> [Data extract]

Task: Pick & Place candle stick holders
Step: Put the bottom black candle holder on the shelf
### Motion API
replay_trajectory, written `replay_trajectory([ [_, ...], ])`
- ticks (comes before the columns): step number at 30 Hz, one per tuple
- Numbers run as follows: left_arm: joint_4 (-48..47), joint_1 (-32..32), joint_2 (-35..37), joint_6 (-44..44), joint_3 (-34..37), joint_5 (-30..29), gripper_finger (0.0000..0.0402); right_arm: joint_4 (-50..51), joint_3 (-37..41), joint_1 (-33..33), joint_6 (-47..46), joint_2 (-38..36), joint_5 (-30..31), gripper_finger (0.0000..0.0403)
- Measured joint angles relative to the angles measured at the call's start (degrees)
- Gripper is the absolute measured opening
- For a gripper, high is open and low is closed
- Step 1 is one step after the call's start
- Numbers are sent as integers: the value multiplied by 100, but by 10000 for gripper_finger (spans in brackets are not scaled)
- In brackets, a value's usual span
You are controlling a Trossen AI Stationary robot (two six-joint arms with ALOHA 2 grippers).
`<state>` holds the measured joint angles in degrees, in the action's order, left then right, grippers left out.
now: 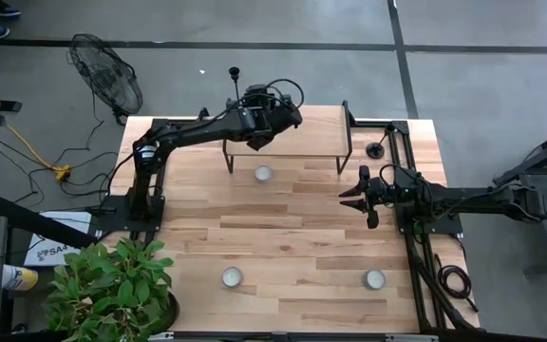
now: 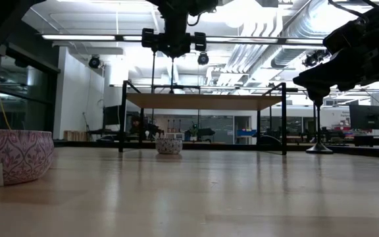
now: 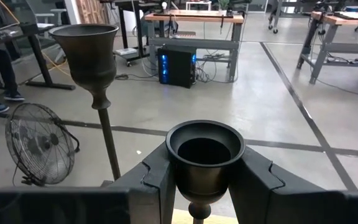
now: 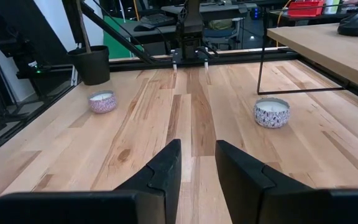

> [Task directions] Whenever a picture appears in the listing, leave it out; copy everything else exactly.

> [Completed exercise]
Task: Pick & Place candle stick holders
Step: Put the bottom black candle holder on the shelf
### Motion API
replay_trajectory, written `replay_trajectory([ [_, ...], ])`
- ticks (comes before the columns): step number at 30 Hz, one per tuple
- Numbers run as follows: left_arm: joint_4 (-48..47), joint_1 (-32..32), joint_2 (-35..37), joint_6 (-44..44), joint_3 (-34..37), joint_5 (-30..29), gripper_finger (0.0000..0.0402); right_arm: joint_4 (-50..51), joint_3 (-37..41), joint_1 (-33..33), joint_6 (-47..46), joint_2 (-38..36), joint_5 (-30..31), gripper_finger (0.0000..0.0403)
- Measured joint angles relative to the angles measured at the call's start (degrees)
- Gripper is the absolute measured opening
- For a gripper, high is open and low is closed
- Step 1 is one step after the call's start
- Numbers are sent as integers: the value multiplied by 100, but by 10000 for gripper_finger (spans in brackets are not scaled)
- In brackets, a value's usual span
You are controlling a Trossen AI Stationary robot (two six-joint arms with ALOHA 2 grippers).
`<state>` holds the measured joint angles in degrees, in the action's order, left then right, grippers left out.
now: 
now: 
now: 
now: 

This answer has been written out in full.